First, as shown in FIG. 3A, and FIG. 3B, which is a partial enlarged view thereof, the image light GL2 guided at the largest reflection angle θ+ of all the total reflection angles of the image light becomes incident on the one reflection unit 23c arranged in the peripheral part 23h on the reflected light incident part side, that is, on the side, which is the farthest from the light incident surface IS (see FIG. 1A) of the image extraction part 23. In the reflection unit 23c shown in FIG. 3B, the image light GL2 is first reflected by the first reflection surface 23a on the reflected light incident part side, that is, on the +Z side, and is then reflected by the second reflection surface 23b on the light incident part side, that is, on the −Z side. The image light GL2 passed through this reflection unit 23c exits the light exiting surface OS shown in FIG. 1A and the like, without going through the other reflection units 23c. That is, the image light GL2 is bent at a desired angle by passing through the image extraction part 23 only once and is extracted toward the observer.
Moreover, as shown in FIG. 3A, and FIG. 3C, which is a partial enlarged view thereof, the image light GL3 guided at the smallest reflection angle θ− of all the total reflection angles becomes incident on the one reflection unit 23c arranged in the peripheral part 23m on the light incident part side, that is, on the −Z side, which is the closest to the light incident surface IS (see FIG. 1A) of the image extraction part 23. In the reflection unit 23c shown in FIG. 3C, the image light GL3 is first reflected by the first reflection surface 23a on the reflected light incident part side, that is, on the +Z side, and is then reflected by the second reflection surface 23b on the light incident part side, that is, on the −Z side, as in the case of the image light GL2 of FIG. 3B. The image light GL3 passed through this reflection unit 23c is bent at a desired angle by passing through the image extraction part 23 only once, without going through the other reflection units 23c, and is extracted toward the observer.
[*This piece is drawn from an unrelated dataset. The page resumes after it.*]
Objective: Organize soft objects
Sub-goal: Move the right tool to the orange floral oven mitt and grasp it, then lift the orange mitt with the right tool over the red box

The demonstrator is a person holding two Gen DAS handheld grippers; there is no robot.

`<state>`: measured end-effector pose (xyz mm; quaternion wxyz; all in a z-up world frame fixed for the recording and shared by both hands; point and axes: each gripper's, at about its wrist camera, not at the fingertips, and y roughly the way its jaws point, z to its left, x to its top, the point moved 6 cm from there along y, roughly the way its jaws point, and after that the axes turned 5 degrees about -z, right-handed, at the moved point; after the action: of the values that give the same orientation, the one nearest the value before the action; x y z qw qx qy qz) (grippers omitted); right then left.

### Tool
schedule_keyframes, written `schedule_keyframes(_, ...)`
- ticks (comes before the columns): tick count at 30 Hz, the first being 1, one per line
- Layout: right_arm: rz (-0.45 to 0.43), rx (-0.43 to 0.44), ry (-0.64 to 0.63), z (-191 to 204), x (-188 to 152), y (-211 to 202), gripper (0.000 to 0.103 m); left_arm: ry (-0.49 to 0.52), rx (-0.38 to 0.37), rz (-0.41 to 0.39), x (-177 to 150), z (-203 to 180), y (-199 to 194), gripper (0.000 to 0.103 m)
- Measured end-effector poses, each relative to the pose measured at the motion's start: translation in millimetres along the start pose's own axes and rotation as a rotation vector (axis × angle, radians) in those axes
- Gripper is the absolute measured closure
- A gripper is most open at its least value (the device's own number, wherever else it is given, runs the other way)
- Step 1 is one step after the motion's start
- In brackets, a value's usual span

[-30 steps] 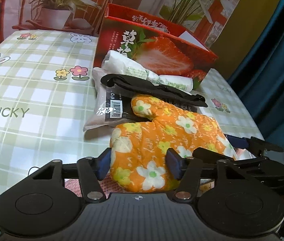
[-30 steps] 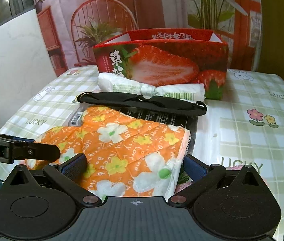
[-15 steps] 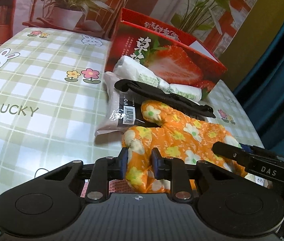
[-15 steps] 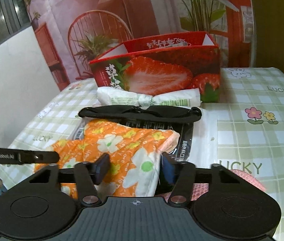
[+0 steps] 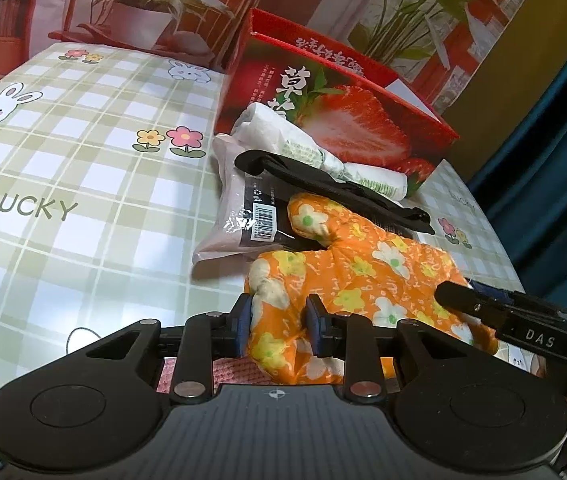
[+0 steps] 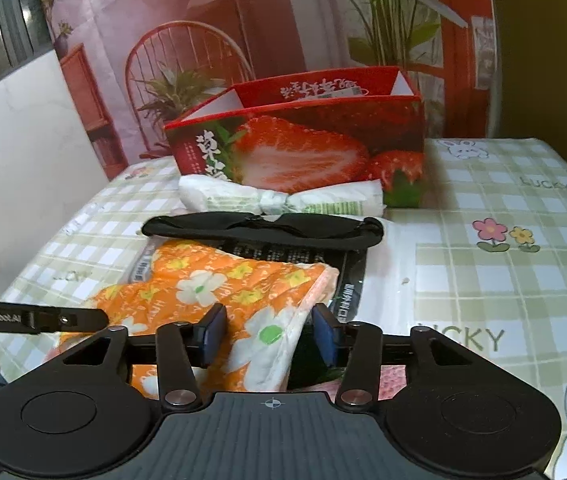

Here, in the case of the two-stage reflection by the first and second reflection surfaces 23a and 23b as described above, a bending angle β that is the angle formed by the direction of each image light at the time of becoming incident and the direction at the time of exiting is β=2(R−α) (R being a right angle) for both image lights, as shown in FIG. 3B and FIG. 3C. That is, the bending angle β is constant irrespective of the value of the reflection angles θ0, θ+, and θ− or the like, which are the incident angles on the image extraction part 23, that is, the total reflection angles of each image light. Thus, even when a component having a relatively large total reflection angle of the image light is made incident on the peripheral part 23h side on the +Z side of the image extraction part 23 and a component having a relatively small total reflection angle is made incident on the peripheral part 23m side on the −Z side of the image extraction part 23, as described above, the image light can be efficiently extracted with an angle such that the image light as a whole is gathered to the eye EY of the observer. Since the image light is extracted in such an angular relation, the light guide plate 20 can pass the image light through the image extraction part 23 only once instead of plural times and thus enables extraction of the image light as virtual image light with little loss.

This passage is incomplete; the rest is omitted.